The Fussy Stuff
Title: The Perfect Son
Author: Freida McFadden
Narrator: Daniel Thomas May, Suzie Althens
Format: Audiobook
Genre: Fiction, Mystery, Thriller
Quick Take: Genuinely disappointing. A strong premise that completely failed to deliver, with predictable twists, weak character motivation, and zero real stakes.
My Take
The Perfect Son had such a good setup. I can’t say much more without getting into spoilers, but I was genuinely excited to see where it would go. Unfortunately, the answer was: nowhere.

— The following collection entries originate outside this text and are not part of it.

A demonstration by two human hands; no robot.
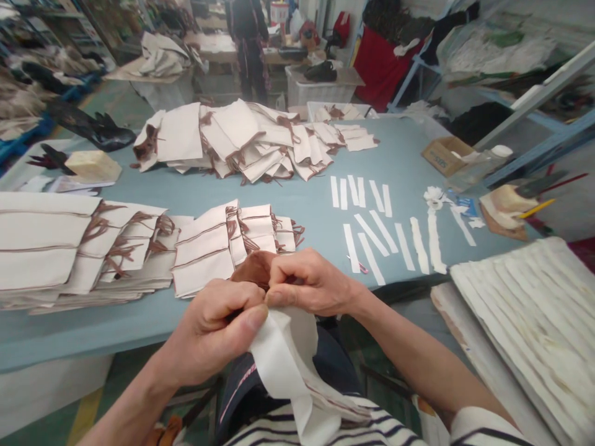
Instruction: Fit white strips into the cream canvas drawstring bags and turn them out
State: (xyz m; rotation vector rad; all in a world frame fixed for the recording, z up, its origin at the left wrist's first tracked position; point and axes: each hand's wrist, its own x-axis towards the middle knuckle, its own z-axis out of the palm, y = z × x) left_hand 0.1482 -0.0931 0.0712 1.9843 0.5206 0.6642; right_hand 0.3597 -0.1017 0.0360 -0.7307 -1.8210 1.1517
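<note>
A striped shirt (274,432) is nearest; above it, left hand (223,328) and right hand (312,282) both pinch white cloth (277,365).

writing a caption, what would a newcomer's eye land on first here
Probably the left hand and right hand, low in the middle, pinching a white-and-brown cloth piece. Next, the heap of pale, brown-trimmed pieces across the far side of the blue-green table, and similar stacks nearer, at left. White strips lie spread out at right.
</note>
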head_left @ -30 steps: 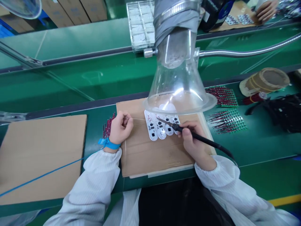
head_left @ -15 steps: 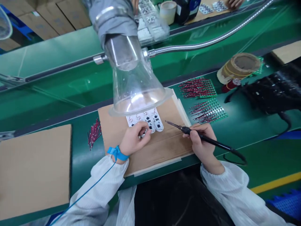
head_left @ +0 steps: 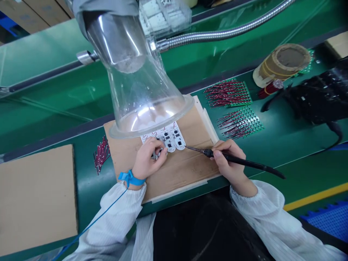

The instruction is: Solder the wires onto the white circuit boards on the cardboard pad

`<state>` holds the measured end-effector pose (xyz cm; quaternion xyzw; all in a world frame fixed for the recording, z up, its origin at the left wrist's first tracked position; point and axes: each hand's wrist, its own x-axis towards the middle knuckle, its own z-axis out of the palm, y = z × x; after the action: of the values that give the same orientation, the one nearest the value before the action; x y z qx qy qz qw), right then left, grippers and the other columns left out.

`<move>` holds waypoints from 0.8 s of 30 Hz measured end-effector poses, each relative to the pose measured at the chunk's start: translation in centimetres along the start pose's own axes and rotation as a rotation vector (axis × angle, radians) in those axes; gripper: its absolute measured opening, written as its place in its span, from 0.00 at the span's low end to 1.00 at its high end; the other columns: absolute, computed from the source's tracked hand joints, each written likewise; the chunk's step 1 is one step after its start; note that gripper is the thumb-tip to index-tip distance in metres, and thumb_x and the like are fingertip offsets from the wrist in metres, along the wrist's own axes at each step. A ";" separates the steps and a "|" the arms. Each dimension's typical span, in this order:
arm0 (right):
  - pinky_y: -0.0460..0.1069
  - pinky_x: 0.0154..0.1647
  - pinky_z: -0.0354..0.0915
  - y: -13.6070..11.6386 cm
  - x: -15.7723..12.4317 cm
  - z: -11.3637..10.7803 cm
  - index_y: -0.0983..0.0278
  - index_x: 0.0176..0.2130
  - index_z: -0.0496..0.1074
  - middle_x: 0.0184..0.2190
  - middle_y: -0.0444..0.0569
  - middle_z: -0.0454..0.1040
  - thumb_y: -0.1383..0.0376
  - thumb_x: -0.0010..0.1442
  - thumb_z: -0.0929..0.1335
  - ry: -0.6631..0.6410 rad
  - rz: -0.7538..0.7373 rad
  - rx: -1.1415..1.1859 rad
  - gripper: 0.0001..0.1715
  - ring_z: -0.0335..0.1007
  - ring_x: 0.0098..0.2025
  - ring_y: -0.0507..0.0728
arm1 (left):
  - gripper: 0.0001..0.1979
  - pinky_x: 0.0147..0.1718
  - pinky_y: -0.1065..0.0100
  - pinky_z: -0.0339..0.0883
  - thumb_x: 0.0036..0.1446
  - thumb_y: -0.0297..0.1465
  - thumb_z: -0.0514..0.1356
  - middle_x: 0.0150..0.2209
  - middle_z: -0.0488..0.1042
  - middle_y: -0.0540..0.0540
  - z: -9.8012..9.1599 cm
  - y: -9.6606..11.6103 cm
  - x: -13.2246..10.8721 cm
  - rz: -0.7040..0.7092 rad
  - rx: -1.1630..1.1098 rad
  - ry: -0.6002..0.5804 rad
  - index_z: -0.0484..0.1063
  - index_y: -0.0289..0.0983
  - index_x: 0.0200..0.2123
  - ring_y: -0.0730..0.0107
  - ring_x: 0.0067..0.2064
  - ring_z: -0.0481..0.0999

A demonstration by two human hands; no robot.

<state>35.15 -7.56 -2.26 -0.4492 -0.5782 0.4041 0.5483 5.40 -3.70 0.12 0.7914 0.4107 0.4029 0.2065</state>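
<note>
Left hand [head_left: 149, 159] pinched tight on a small metal part [head_left: 157, 155] at the near edge of the white circuit boards [head_left: 170, 139] — right hand [head_left: 228, 156] clamps the soldering iron [head_left: 244, 162], tip just right of the boards, over the cardboard sheet [head_left: 179, 170].

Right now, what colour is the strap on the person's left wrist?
The wrist strap is bright blue; it shows best in the head view.

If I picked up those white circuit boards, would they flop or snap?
Those flat white circuit boards lying on brown cardboard probably feel stiff and light: they lie flat, joined in a row. Their small black parts and thin red wires look fragile.
</note>
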 end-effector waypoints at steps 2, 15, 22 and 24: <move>0.50 0.26 0.63 -0.1 0.1 0.0 0.57 0.40 0.72 0.29 0.42 0.74 0.63 0.73 0.73 -0.011 0.003 -0.012 0.07 0.70 0.26 0.54 | 0.08 0.32 0.70 0.61 0.68 0.22 0.64 0.29 0.63 0.56 0.0 0.0 0.0 -0.004 0.001 -0.007 0.69 0.40 0.42 0.73 0.31 0.65; 0.49 0.24 0.65 0.2 -0.3 -0.1 0.57 0.42 0.74 0.30 0.43 0.76 0.62 0.73 0.74 0.005 0.031 -0.024 0.06 0.72 0.26 0.54 | 0.08 0.32 0.70 0.62 0.68 0.22 0.65 0.30 0.65 0.55 0.0 0.1 0.1 -0.002 -0.018 -0.012 0.70 0.40 0.43 0.73 0.31 0.66; 0.49 0.24 0.66 0.2 -0.2 -0.1 0.57 0.41 0.74 0.30 0.42 0.77 0.61 0.72 0.74 -0.032 0.032 -0.112 0.07 0.73 0.25 0.53 | 0.09 0.31 0.70 0.61 0.68 0.22 0.64 0.30 0.64 0.56 -0.1 0.2 0.3 0.015 -0.021 -0.019 0.69 0.40 0.43 0.74 0.30 0.66; 0.49 0.24 0.67 0.2 -0.2 -0.2 0.57 0.41 0.73 0.30 0.43 0.77 0.59 0.73 0.74 -0.011 0.047 -0.092 0.08 0.73 0.25 0.54 | 0.09 0.31 0.70 0.60 0.68 0.22 0.64 0.29 0.64 0.56 -0.1 0.2 0.3 0.010 -0.016 -0.020 0.69 0.40 0.42 0.74 0.30 0.66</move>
<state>35.32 -7.72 -2.50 -0.4849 -0.5886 0.3924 0.5143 5.51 -3.55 0.48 0.7958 0.4014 0.3992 0.2150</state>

In recent days, I have learned more about Freida McFadden and the controversy surrounding her. Still, I generally try not to let that kind of thing sway me. You know I believe a book does not need to be deep, layered, or intellectual to be enjoyable. Sometimes a book just needs to be fun. But this is the first one where I really understood why she gets so much criticism. The idea behind this book is strong, but the execution felt so flat that I spent most of the time wondering how something with this much potential could be so thoroughly squandered. I’m not even sure if I’m allowed to say this, but I would genuinely love to see this same concept written by someone else.
The biggest problem is that the main twist felt painfully obvious, and I am someone who almost never guesses the twist correctly. The book seemed to think it was being clever long after it had already shown its hand. In fact, it was so obvious that I kept assuming there had to be something else coming, some second reveal that would make the predictability feel intentional. But no. What looked like the twist was the twist. There is kind of an unspoken agreement in a thriller like this: if the answer is that obvious, there had better be another layer. But there just wasn’t. Then the ending tried to land on a cliffhanger that also felt completely predictable, which somehow made the whole thing even more underwhelming.
I also never felt like the book gave enough motivation for the characters to be doing what they were doing. People made huge choices without enough emotional logic behind them. When a thriller depends on suspense and character behaviour, that is a pretty major problem. Instead of building tension, the book kept drifting into distractor material that was boring, irrelevant, and not remotely effective as misdirection. It did not deepen the story, and it did not make the reveal more satisfying. It just made the whole thing feel longer than it needed to.
This may genuinely be the book that makes me give up on Freida McFadden entirely. I almost never think reading a book is a waste of time. Even books I dislike usually give me something to think about. But this is one of the very few that left me feeling like I got absolutely nothing from the experience.
Unfussed Verdict
If you are already a big Freida McFadden fan, you may still want to try this one for yourself. But for me, this was a miss in every way that counts. Great concept, weak execution, and not nearly enough payoff to justify the ride.
Unfussed Homework (Optional, Obviously)
What is worse in a thriller: a twist you saw coming from a mile away, or a twist that makes no sense once you think about it?